> Collected data:

§ §

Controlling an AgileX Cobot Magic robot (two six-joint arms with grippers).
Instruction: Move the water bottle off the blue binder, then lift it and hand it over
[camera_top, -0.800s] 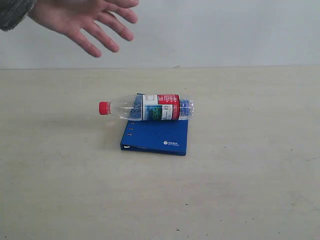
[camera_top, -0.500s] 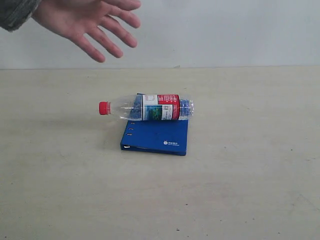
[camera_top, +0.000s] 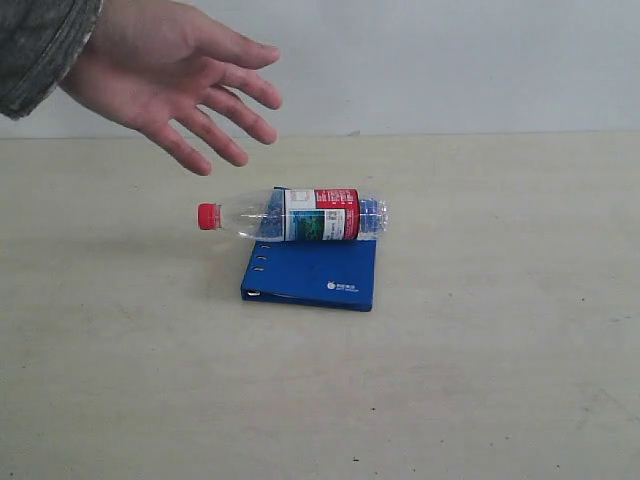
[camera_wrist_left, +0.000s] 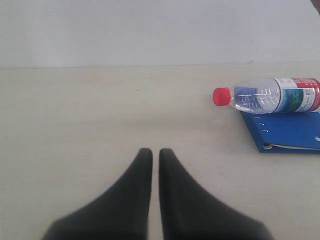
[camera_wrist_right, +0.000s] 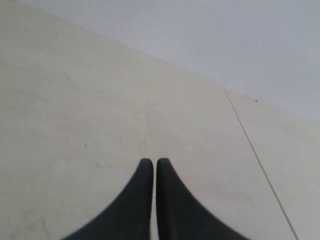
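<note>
Water bottle (camera_top: 300, 215) on side across far edge of blue binder (camera_top: 315, 273), red cap overhanging left.

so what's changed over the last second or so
The hand has dropped lower in the exterior view, nearer the bottle, with more of its sleeve showing. It touches nothing. The bottle still lies on its side across the binder, and neither has moved.
</note>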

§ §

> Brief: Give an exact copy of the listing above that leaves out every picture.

> Reply:
Controlling an AgileX Cobot Magic robot (two six-joint arms with grippers).
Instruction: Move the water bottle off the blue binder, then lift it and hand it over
[camera_top, -0.800s] 
[camera_top, -0.500s] 
[camera_top, +0.000s] 
[camera_wrist_left, +0.000s] 
[camera_wrist_right, +0.000s] 
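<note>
Water bottle (camera_top: 300, 215) on side across far edge of blue binder (camera_top: 315, 273), red cap overhanging left.

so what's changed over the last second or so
The hand has dropped lower in the exterior view, nearer the bottle, with more of its sleeve showing. It touches nothing. The bottle still lies on its side across the binder, and neither has moved.
</note>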

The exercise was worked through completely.